**INSTRUCTIONS TO FOLLOW**.
Below are records to repeat exactly; do not include any pictures.

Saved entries

────────────────────────────────────────

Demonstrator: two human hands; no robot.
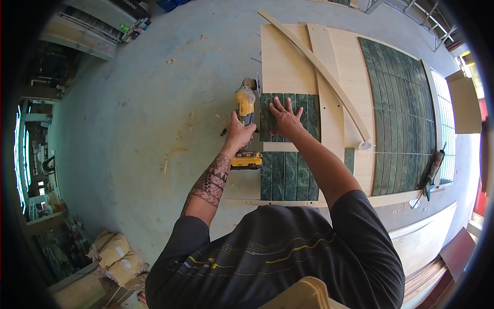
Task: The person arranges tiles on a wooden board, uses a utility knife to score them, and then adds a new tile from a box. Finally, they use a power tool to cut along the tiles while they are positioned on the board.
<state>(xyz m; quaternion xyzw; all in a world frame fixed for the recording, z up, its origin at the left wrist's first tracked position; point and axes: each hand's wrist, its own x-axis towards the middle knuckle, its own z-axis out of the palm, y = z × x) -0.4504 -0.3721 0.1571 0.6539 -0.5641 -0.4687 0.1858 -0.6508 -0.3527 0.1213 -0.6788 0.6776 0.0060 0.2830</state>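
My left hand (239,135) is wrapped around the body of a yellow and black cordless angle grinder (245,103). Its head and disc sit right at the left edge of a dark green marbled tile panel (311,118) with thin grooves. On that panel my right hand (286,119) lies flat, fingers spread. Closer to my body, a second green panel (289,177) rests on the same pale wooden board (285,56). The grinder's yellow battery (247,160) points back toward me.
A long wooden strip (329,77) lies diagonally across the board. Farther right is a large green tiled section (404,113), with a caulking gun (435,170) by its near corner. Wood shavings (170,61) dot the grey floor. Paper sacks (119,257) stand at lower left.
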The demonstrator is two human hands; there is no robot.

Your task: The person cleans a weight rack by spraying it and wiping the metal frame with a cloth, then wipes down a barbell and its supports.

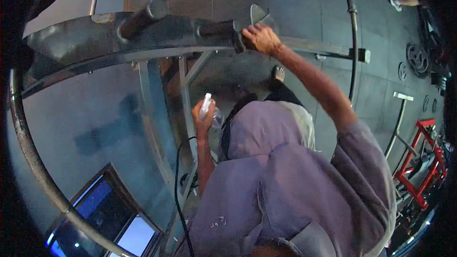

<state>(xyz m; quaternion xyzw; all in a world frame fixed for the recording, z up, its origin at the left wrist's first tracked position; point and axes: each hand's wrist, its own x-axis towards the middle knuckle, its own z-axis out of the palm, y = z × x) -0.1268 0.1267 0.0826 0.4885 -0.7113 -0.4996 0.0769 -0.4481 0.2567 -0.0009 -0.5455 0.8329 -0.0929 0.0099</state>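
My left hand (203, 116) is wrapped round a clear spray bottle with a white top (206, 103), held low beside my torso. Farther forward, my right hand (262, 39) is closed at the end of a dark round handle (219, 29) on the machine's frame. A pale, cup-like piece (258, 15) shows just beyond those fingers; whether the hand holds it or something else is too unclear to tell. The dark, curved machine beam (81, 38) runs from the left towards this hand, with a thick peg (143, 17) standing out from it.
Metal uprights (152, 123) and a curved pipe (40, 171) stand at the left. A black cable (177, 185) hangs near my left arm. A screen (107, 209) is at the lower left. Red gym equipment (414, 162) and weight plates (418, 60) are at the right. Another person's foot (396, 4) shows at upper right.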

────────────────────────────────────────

**WRITTEN ANSWER**.
Demonstrator: two human hands; no robot.
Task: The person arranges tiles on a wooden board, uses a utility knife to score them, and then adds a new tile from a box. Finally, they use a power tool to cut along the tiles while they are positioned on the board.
<state>(xyz m; quaternion xyzw; all in a world frame fixed for the recording, z up, its origin at the left wrist's first tracked position; point and axes: each hand's wrist, its own x-axis towards the middle knuckle, its own z-axis out of the palm, y = z × x) -0.4504 -0.3721 0.1571 0.6539 -0.5641 -0.4687 0.1858 -0.6508 -0.3527 0.1213 -0.6788 0.6776 0.0060 0.2830</state>
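My left hand (239,135) is wrapped around the body of a yellow and black cordless angle grinder (245,103). Its head and disc sit right at the left edge of a dark green marbled tile panel (311,118) with thin grooves. On that panel my right hand (286,119) lies flat, fingers spread. Closer to my body, a second green panel (289,177) rests on the same pale wooden board (285,56). The grinder's yellow battery (247,160) points back toward me.
A long wooden strip (329,77) lies diagonally across the board. Farther right is a large green tiled section (404,113), with a caulking gun (435,170) by its near corner. Wood shavings (170,61) dot the grey floor. Paper sacks (119,257) stand at lower left.
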The demonstrator is two human hands; there is no robot.

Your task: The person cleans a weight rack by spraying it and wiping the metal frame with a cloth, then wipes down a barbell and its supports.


<state>(xyz m; quaternion xyzw; all in a world frame fixed for the recording, z up, its origin at the left wrist's first tracked position; point and axes: each hand's wrist, its own x-axis towards the middle knuckle, its own z-axis out of the palm, y = z × x) -0.1268 0.1267 0.0826 0.4885 -0.7113 -0.4996 0.0769 -0.4481 0.2567 -0.0009 -0.5455 0.8329 -0.0929 0.0099</state>
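My left hand (203, 116) is wrapped round a clear spray bottle with a white top (206, 103), held low beside my torso. Farther forward, my right hand (262, 39) is closed at the end of a dark round handle (219, 29) on the machine's frame. A pale, cup-like piece (258, 15) shows just beyond those fingers; whether the hand holds it or something else is too unclear to tell. The dark, curved machine beam (81, 38) runs from the left towards this hand, with a thick peg (143, 17) standing out from it.
Metal uprights (152, 123) and a curved pipe (40, 171) stand at the left. A black cable (177, 185) hangs near my left arm. A screen (107, 209) is at the lower left. Red gym equipment (414, 162) and weight plates (418, 60) are at the right. Another person's foot (396, 4) shows at upper right.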

The required output has been given in full.